André é gentil. E possui uma fala cadenciada. Sua alocução tem a feitiçaria de atrair os pedestres da Av. Júlio e da galeria JC. “Loterias é logo ali, logo ali, logo ali”, ele entoa, sem exagerar na entoação. A parte divertida é que, segundo o testemunho e a piscada de olho de André, as Lojas Colombo “pegaram de empréstimo” essa marchinha do “logo ali”. Marchinha que foi aproveitada também pelo carnaval de Caxias, pois de repente surgiu aqui uma festa chamada “O carnaval é logo ali”. Ou seja, André é compositor, ainda que lhe falte copyright ©.

o monge


Existe um ponto-chave no passado de André. Em 1983, o ano da guinada, ele sentiu a necessidade de virar monge. É fácil visualizá-lo... Os mantras, a fumaça espiralada dos incensos, a raspagem do cabelo, a indumentária açafranada. É fácil visualizar o seu sorriso ao mesmo tempo alegre e triste: alegre devido aos encontros semanais com a iluminação, triste devido à consciência do mal onipresente que se alastrava pelo mundo.
Época em que ele escutou uma conversa reveladora-meio-profética entre um padre e o Mestre Prabhupada, o que fez com que André não perdesse tempo e fundasse para si uma aura de tranquilidade, de comunhão com o humanismo. A juventude e as emoções dele no trabalho íntimo da garimpagem de referências, garimpagem de novos pontos de vista buscas que todos nós (comunistas ou fascistas, Sargentos Garcia ou Zorros) jamais cessaremos de fazer.
a capital, o interior

André se experimentou em Porto Alegre por vinte anos. Foi vendedor na Rua da Praia e depois abriu um restaurante indiano no Bom Fim, Rua Tomaz Flores. Fez ainda bicos de figurante em pelo menos duas ocasiões. 1) Na metade dos anos 80, dá para vê-lo numa das gravações de fim de ano da Rede Globo, as mãos dele no gingado da música. 2) É possível também avistar André num dos videoclipes da banda Graforréia Xilarmônica, ele aparece de relance atrás de um anão, “eu pesava 108 kg naqueles dias”.
De volta a Caxias, logo em frente ao seu atual local profissional, André vendeu incensos e itens xamânicos durante muito tempo. “O problema foi que no governo Guerra a gente não conseguiu mais vender ali, por causa duma reforma no prédio.” Eis então que a Periquito da Sorte Loterias teve a presença de espírito de contratar André, que há três anos está ali com as suas quatro mãos, o trabalhador com o maior número de sorrisos por minuto da Av.
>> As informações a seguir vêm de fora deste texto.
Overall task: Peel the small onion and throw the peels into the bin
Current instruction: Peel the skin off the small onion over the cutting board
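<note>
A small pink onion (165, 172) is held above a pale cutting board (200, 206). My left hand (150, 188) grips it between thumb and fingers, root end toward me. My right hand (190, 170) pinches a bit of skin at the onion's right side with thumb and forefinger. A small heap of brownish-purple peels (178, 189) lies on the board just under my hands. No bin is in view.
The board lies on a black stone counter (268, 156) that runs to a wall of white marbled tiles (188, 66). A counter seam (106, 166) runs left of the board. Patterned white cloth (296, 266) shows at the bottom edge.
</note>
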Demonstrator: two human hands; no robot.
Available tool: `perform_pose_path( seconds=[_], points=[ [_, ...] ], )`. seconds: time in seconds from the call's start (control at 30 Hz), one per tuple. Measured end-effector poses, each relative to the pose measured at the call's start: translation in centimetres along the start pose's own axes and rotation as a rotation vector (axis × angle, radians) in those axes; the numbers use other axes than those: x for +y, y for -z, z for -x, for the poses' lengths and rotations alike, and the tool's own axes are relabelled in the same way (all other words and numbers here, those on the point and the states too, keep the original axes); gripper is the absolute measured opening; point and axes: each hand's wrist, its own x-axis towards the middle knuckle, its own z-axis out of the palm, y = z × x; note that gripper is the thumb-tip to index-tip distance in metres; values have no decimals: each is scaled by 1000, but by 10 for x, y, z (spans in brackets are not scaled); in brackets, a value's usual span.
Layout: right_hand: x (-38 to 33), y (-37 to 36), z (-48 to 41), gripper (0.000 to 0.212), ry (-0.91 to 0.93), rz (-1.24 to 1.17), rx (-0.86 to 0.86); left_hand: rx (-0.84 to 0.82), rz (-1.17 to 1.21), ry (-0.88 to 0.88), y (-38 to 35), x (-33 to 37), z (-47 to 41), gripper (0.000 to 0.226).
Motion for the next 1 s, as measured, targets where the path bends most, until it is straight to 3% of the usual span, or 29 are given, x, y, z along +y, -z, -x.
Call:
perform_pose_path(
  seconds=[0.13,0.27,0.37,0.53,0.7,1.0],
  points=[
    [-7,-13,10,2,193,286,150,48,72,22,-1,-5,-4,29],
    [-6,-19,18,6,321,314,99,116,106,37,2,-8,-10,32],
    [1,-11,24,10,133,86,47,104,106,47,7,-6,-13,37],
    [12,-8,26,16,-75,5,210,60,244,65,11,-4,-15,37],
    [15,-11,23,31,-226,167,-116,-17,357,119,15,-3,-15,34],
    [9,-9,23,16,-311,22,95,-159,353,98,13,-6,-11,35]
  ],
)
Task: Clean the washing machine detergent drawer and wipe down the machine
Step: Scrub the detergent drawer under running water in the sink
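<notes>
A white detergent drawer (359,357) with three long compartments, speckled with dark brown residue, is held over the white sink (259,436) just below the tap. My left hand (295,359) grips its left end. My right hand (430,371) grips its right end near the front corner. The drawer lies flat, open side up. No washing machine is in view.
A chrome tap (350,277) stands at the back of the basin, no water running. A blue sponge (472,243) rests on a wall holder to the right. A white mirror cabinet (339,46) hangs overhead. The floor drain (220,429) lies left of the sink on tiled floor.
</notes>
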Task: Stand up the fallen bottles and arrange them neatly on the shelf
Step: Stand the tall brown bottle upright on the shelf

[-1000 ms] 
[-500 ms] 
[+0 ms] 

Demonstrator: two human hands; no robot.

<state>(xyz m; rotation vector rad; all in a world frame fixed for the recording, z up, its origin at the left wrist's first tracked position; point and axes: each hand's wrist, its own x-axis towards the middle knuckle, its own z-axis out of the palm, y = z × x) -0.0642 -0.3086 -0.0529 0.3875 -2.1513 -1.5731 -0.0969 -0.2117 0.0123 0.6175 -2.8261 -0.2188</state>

Júlio.

o Bhagavad-Gita, a luz

O texto Bhagavad-Gita tem a ver com os hindus, com Krishna, com a sublime canção. E tem a ver com André, que busca nessa leitura o aprofundamento das sensibilidades, o avanço irreversível do eu. Um eu que talvez a Periquito da Sorte Loterias não tenha a sorte de conhecer por completo. Um eu que, ao longo das horas vagas e das eventuais insônias, permanece focado na autoinstrução sobre a sociedade, sobre o homem, sobre a história do mundo. Um eu que, além das quatro mãos trabalhadoras, possui no próprio nome quatro pontos intensos de luminosidade: André Ribeiro da Luz.